Giter Club home page Giter Club logo

rebiber's Introduction

Rebiber: A tool for normalizing bibtex with official info.

We often cite papers using their arXiv versions without noting that they are already PUBLISHED in some conferences. These unofficial bib entries might violate rules about submissions or camera-ready versions for some conferences. We introduce Rebiber, a simple tool in Python to fix them automatically. It is based on the official conference information from the DBLP or the ACL anthology (for NLP conferences)! You can check the list of supported conferences here. Apart from handling outdated arXiv citations, Rebiber also normalizes citations in a unified way (DBLP-style), supporting abbreviation and value selection.

Demo on Huggingface Space https://huggingface.co/spaces/yuchenlin/Rebiber (recommended)

Colab notebook: here

Changelog

  • 2023.06.01 New demo ready to use on Huggingface's Space via Gradio. Also, a few conferences are added.

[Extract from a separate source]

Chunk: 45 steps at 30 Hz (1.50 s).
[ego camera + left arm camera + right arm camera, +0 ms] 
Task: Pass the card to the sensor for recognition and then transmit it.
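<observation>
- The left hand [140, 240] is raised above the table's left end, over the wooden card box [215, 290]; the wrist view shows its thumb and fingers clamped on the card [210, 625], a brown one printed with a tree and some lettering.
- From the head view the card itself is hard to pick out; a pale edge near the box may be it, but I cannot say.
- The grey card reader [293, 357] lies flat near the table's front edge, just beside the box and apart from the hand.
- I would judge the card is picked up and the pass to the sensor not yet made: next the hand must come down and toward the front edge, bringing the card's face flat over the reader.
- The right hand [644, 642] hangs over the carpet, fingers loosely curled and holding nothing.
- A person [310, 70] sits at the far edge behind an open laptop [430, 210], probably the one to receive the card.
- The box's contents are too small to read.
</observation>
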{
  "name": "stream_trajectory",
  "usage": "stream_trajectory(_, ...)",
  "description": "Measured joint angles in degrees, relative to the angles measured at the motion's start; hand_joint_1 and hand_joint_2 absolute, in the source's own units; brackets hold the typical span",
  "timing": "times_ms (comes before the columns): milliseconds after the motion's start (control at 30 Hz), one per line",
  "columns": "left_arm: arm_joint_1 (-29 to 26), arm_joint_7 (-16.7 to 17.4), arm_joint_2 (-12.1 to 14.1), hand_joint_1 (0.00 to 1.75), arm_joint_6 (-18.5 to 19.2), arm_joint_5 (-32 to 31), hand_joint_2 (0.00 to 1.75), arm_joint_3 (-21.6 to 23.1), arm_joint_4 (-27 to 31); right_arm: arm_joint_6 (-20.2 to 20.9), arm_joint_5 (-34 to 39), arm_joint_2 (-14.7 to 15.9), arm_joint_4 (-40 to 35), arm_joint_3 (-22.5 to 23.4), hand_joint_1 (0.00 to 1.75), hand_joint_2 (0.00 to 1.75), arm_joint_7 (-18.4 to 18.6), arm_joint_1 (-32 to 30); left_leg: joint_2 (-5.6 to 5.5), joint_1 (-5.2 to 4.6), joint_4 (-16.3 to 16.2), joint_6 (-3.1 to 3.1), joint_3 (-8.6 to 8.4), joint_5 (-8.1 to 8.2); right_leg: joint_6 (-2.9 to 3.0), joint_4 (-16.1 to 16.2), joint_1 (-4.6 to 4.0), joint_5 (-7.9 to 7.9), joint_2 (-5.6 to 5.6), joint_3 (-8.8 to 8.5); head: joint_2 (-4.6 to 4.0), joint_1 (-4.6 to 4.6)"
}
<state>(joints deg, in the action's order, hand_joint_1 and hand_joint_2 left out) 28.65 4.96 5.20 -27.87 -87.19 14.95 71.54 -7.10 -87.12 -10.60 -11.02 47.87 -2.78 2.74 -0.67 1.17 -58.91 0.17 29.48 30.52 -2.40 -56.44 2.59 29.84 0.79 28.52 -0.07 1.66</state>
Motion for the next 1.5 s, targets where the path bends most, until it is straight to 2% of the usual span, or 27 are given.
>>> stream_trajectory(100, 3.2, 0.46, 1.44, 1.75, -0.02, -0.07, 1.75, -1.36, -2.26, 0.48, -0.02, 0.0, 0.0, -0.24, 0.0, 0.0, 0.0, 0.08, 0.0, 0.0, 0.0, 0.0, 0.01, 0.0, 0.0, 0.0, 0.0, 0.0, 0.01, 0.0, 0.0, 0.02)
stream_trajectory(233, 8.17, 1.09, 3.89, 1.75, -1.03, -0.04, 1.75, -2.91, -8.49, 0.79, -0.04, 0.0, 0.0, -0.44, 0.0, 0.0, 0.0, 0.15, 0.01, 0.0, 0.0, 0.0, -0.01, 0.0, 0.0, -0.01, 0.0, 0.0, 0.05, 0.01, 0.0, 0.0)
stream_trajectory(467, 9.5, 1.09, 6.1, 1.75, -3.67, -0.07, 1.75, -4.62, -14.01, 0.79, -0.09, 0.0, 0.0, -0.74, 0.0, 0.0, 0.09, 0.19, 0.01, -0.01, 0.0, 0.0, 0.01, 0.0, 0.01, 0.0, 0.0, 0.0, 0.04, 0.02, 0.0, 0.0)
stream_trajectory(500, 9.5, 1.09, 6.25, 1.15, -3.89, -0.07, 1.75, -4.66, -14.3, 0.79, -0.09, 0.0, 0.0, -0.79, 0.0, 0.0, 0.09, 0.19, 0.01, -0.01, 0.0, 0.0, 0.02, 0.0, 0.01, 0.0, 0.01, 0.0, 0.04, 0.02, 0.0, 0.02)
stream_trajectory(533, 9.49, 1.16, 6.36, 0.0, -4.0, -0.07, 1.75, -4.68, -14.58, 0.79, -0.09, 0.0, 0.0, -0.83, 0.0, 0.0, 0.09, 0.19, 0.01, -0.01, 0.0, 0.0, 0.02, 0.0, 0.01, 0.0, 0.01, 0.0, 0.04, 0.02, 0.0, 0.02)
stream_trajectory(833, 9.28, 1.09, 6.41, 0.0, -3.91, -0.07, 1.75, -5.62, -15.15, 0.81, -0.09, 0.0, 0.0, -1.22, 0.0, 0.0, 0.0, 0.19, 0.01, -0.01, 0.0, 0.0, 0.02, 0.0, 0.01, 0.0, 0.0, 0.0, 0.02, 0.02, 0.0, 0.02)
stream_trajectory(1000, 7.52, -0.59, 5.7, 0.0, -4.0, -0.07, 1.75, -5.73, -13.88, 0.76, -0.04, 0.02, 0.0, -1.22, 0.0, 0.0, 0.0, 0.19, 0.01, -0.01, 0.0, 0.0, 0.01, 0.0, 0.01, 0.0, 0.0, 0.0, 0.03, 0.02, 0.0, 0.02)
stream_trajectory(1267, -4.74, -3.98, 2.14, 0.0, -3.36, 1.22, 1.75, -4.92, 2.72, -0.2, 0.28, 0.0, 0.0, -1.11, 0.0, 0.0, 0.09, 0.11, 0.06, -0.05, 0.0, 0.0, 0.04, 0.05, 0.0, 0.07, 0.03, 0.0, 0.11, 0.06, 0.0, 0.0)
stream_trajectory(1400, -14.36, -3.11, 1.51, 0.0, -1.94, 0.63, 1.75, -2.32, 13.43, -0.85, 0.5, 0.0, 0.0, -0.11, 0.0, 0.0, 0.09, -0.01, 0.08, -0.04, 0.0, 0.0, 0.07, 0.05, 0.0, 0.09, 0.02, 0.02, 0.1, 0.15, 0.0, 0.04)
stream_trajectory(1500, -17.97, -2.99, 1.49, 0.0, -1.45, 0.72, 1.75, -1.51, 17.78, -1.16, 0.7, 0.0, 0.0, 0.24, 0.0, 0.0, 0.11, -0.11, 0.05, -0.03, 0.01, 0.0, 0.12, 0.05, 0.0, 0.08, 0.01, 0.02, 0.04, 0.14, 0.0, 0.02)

  • 2021.09.06 We fixed a few minor bugs and added features such as sorting and urls to arXiv (if the paper is not in any conferences; thanks to @nicola-decao). We also updated the ACL anthology bib/json to the latest version as well as other conferences.

  • 2021.05.30 We build a beta version of our web app for Rebiber; add new conferences to our dataset; fix a few minor bugs. (It is not working anymore. Please use the new huggingface space demo.)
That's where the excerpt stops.